In this study, we present a facile electrostatic attraction method for the coating of Fe3O4 nanoparticles onto the surfaces of B. subtilis to form superparomagnetic recyclable Fe3O4@B. subtilis heterogeneous Fenton-like catalyst. The morphology, crystal structure, functional groups, magnetic property, and Fenton-like catalytic performance of Fe3O4@B. subtilis superparomagnetic composite (Fe3O4@B. subtilis SCP) are systematically characterized and evaluated. The catalytic performance of Fe3O4@B. subtilis SCP is significantly enhanced compared to the pristine Fe3O4. The prepared Fe3O4@B. subtilis SCP exhibits excellent recycling ability due to its superparamagnetic feature. The outstanding reusability was evaluated by successive batches of Doxycyline (DC) degradation, and the good chemical stability was also investigated by X-ray diffraction (XRD) and X-ray photoelectron spectroscopy (XPS). The leaching of iron ions from Fe3O4@B. subtilis was evaluated by inductively coupled plasma mass spectrometry (ICP-MS). The mechanism for the enhanced Fenton-like catalytic activity of Fe3O4@B. subtilis SCP is proposed and investigated through photoluminescence (PL) study.

2. Results and Discussion

2.1. Characterization

The pristine B. subtilis cells (Figure 1a) are rod-shaped with smooth surface and the length and width if which are approximately 1.4 ± 0.2 and 0.6 ± 0.1 μm, respectively (Supplementary Figure S1a,b). The synthesized Fe3O4@B. subtilis SPMC maintain the bacilliform morphology of B. subtilis cells, but with much rougher surfaces, indicating successful coating of Fe3O4 magnetic nanoparticles (Figure 1b). The rougher surfaces may be beneficial for the photocatalytic ability by providing a higher specific surface area (Supplementary Figure S2). Moreover, the slight increase in diameter (length = 1.45 ± 0.5 μm; width = 0.65 ± 0.3 μm (Supplementary Figure S1c,d)) in comparison with B. subtilis cells provides assertive evidence that the Fe3O4 MNPs are attached onto the surfaces of B. subtilis. Furthermore, the magnification image (the insert image in Figure 1b) shows that some residual bare area on the surface of B. subtilis still remain, which might be used as adsorption sites for pollutants. The elemental composition of the prepared samples was studied by Energy Dispersive X-ray Spectroscopy (EDX) analysis. Comparing Figure 2c,d, the detection of Fe element confirmed the anchor of Fe3O4 MNPs onyto the B. subtilis surfaces. Simultaneously, two-dimensional X-ray mapping of Fe3O4@B. subtilis (Supplementary Figure S3) clearly shows the dispersions of C, O, and Fe elements on the microorganism surfaces.
The crystallographic structure of the as-obtained products was determined by XRD analysis (Figure 2a).
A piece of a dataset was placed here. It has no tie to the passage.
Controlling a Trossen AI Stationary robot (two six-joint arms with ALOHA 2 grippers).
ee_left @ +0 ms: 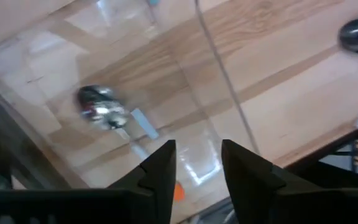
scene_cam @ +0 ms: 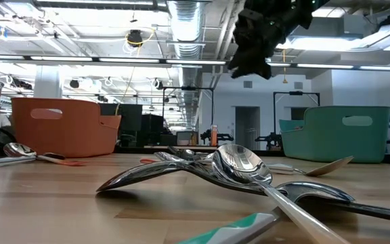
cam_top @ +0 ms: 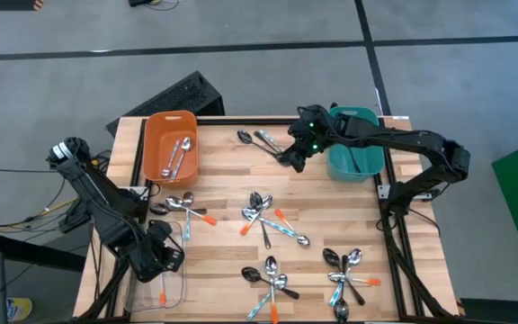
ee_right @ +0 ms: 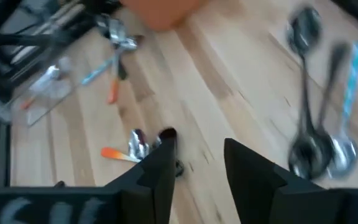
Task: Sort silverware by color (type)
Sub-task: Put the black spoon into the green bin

The broad peak around 2θ = 20° shows that B. subtilis is amorphous (black curve) [13,15]. All the diffraction peaks of Fe3O4 MNPs (blue curve) could be readily indexed as face-centered cubic structured Fe3O4, which coincides well with the standard data (JCPDS card No. 19-0629) [17]. It is noted that the diffraction peaks corresponding to Fe3O4 are also presented in the XRD pattern of Fe3O4@B. subtilis SPMC (red curve), confirming the successful coating of Fe3O4 nanoparticles onto the surfaces of B. subtilis.
XPS measurement was employed to characterize the Fe oxidation state in Fe3O4@B. subtilis SPMC. The photoelectron lines at binding energies of about 282.1, 397.0, 531.0, and 711.2 eV are attributed to C 1s, N 1s, O 1s, and Fe 2p, respectively (Figure 2b) [18]. In Figure 2c, two main peaks with satellite peaks between 705.0 and 735.0 eV are resolved at 710.9 eV and 724.5 eV, which are assigned to Fe 2p1/2 and Fe 2p3/2, respectively, and are consistent with the standard Fe3O4 XPS spectrum [18,19]. In addition, the elemental concentration of C, N, O and Fe in atomic % calculated according to relative sensitivity factors (RSFs) and spectra intensities were 69.02%, 4.0%, 22.87%, and 4.13%, respectively.
The magnetically controllable aggregation behavior of Fe3O4@B. subtilis was investigated by VSM study. Figure 2d shows the magnetic hysteresis loops of Fe3O4 and Fe3O4@B. subtilis SPMC with an extra magnetic field of 20,000 Oe at 300 K. The negligible coercivity (Hc) of hysteresis loop (71.1 Oe) and consequently no remanence (Mr, 1.23 emu/g) indicate the superparamagnetic nature of the Fe3O4@B. subtilis SPMC [20], exhibiting excellent redispersion stability (Figure 2d, inset). The saturation magnetization of the Fe3O4@B. subtilis SPMC (16.8 emu g−1) is lower than the pristine Fe3O4 because of the non-magnetic properties of B. subtilis. In their homogeneous dispersion, Fe3O4@B. subtilis SPMC show quick movement under the extra magnetic field and re-disperse quickly with a slight shake after removing the magnetic field, suggesting the prepared Fe3O4@B. subtilis SPMC presents excellent magnetic responsivity and redispersibility [21].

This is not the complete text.